[YOUR GOAL] A faithful copy of the data, pictures omitted, is the required answer.

━━ COLLECTED DATA

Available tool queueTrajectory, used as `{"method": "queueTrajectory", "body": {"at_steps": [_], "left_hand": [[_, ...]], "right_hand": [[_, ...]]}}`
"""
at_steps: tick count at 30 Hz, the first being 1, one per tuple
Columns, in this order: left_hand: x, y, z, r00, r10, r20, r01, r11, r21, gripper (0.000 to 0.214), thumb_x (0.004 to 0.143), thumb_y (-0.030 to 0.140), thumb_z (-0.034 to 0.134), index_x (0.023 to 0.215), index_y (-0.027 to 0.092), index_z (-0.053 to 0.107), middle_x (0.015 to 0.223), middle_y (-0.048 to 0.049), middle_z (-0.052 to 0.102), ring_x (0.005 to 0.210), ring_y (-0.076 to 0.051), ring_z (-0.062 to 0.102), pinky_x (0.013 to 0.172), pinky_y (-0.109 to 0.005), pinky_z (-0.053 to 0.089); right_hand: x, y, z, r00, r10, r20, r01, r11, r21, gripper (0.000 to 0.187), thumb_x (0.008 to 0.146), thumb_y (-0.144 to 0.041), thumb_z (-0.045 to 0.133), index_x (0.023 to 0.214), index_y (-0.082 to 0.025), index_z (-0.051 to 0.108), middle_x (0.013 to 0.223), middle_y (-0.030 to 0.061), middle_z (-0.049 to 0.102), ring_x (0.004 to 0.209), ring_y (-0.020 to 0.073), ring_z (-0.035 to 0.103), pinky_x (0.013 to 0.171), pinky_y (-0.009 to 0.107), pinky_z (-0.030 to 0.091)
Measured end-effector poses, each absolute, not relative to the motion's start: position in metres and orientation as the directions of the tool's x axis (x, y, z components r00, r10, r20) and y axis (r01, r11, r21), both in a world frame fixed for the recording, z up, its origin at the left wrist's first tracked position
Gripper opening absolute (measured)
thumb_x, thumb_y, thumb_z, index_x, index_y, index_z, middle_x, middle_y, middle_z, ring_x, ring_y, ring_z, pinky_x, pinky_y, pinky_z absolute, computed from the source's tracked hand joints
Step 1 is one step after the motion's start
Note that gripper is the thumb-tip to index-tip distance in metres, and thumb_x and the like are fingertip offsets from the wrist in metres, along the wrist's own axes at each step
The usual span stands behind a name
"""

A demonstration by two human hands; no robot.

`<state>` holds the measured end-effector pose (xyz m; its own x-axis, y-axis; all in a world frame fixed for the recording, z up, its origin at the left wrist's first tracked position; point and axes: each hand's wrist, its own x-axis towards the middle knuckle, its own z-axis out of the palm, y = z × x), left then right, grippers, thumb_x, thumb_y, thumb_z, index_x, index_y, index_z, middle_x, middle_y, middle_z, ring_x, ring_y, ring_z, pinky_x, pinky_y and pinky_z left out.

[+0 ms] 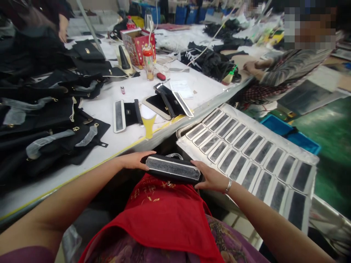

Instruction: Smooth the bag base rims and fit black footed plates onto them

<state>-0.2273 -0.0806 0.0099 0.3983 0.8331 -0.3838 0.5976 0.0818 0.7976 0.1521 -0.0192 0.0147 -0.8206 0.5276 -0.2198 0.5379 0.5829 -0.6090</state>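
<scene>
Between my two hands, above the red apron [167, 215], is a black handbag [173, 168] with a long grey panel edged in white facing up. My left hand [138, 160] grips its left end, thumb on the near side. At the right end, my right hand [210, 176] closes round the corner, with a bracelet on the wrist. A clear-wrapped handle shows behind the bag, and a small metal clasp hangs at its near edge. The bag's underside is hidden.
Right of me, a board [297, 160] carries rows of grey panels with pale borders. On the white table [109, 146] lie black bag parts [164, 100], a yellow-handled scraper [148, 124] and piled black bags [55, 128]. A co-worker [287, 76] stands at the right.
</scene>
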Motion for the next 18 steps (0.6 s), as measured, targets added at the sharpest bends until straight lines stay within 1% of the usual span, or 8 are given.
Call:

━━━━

[TASK ANSWER]
Available tool queueTrajectory, used as `{"method": "queueTrajectory", "body": {"at_steps": [_], "left_hand": [[_, ...]], "right_hand": [[_, ...]]}}`
"""
at_steps: tick count at 30 Hz, the first being 1, one per tuple
Columns, in this order: left_hand: x, y, z, r00, r10, r20, r01, r11, r21, gripper (0.000 to 0.214), thumb_x (0.004 to 0.143), thumb_y (-0.030 to 0.140), thumb_z (-0.034 to 0.134), index_x (0.023 to 0.215), index_y (-0.027 to 0.092), index_z (-0.053 to 0.107), middle_x (0.015 to 0.223), middle_y (-0.048 to 0.049), middle_z (-0.052 to 0.102), ring_x (0.005 to 0.210), ring_y (-0.076 to 0.051), ring_z (-0.062 to 0.102), pinky_x (0.013 to 0.172), pinky_y (-0.109 to 0.005), pinky_z (-0.053 to 0.089); right_hand: x, y, z, r00, r10, r20, r01, r11, r21, gripper (0.000 to 0.187), thumb_x (0.008 to 0.146), thumb_y (-0.144 to 0.041), thumb_z (-0.045 to 0.133), index_x (0.023 to 0.214), index_y (-0.082 to 0.025), index_z (-0.051 to 0.108), middle_x (0.013 to 0.223), middle_y (-0.030 to 0.061), middle_z (-0.049 to 0.102), ring_x (0.004 to 0.209), ring_y (-0.020 to 0.073), ring_z (-0.035 to 0.103), pinky_x (0.013 to 0.171), pinky_y (-0.009 to 0.107), pinky_z (-0.030 to 0.091)
Measured end-effector poses, each absolute, not relative to the motion's start: position in metres and orientation as the directions of the tool's x axis (x, y, z components r00, r10, r20) and y axis (r01, r11, r21), both in a world frame fixed for the recording, z up, its origin at the left wrist's first tracked position
Gripper opening absolute (measured)
thumb_x, thumb_y, thumb_z, index_x, index_y, index_z, middle_x, middle_y, middle_z, ring_x, ring_y, ring_z, pinky_x, pinky_y, pinky_z absolute, computed from the source's tracked hand joints
Step 1 is one step after the motion's start
Note that gripper is the thumb-tip to index-tip distance in metres, and thumb_x and the like are fingertip offsets from the wrist in metres, along the wrist's own axes at each step
The usual span stands behind a name
"""

A demonstration by two human hands; no robot.

`<state>` holds the measured end-effector pose (xyz m; its own x-axis, y-axis; all in a world frame fixed for the recording, z up, its origin at the left wrist's first tracked position; point and axes: each hand's wrist, its own x-axis towards the middle knuckle, its own z-axis out of the palm, y = z × x), left then right, grippers, thumb_x, thumb_y, thumb_z, index_x, index_y, index_z, middle_x, middle_y, middle_z, ring_x, ring_y, ring_z, pinky_x, pinky_y and pinky_z left out.

[+0 ms] 

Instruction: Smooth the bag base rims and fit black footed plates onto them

<state>-0.2273 -0.0806 0.0099 0.3983 0.8331 -0.3838 0.5976 0.0818 0.7976 0.1521 -0.0192 0.0147 -0.8206 0.5276 -0.2198 0.5379 0.5829 -0.6090</state>
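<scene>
Between my two hands, above the red apron [167, 215], is a black handbag [173, 168] with a long grey panel edged in white facing up. My left hand [138, 160] grips its left end, thumb on the near side. At the right end, my right hand [210, 176] closes round the corner, with a bracelet on the wrist. A clear-wrapped handle shows behind the bag, and a small metal clasp hangs at its near edge. The bag's underside is hidden.
Right of me, a board [297, 160] carries rows of grey panels with pale borders. On the white table [109, 146] lie black bag parts [164, 100], a yellow-handled scraper [148, 124] and piled black bags [55, 128]. A co-worker [287, 76] stands at the right.
</scene>
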Motion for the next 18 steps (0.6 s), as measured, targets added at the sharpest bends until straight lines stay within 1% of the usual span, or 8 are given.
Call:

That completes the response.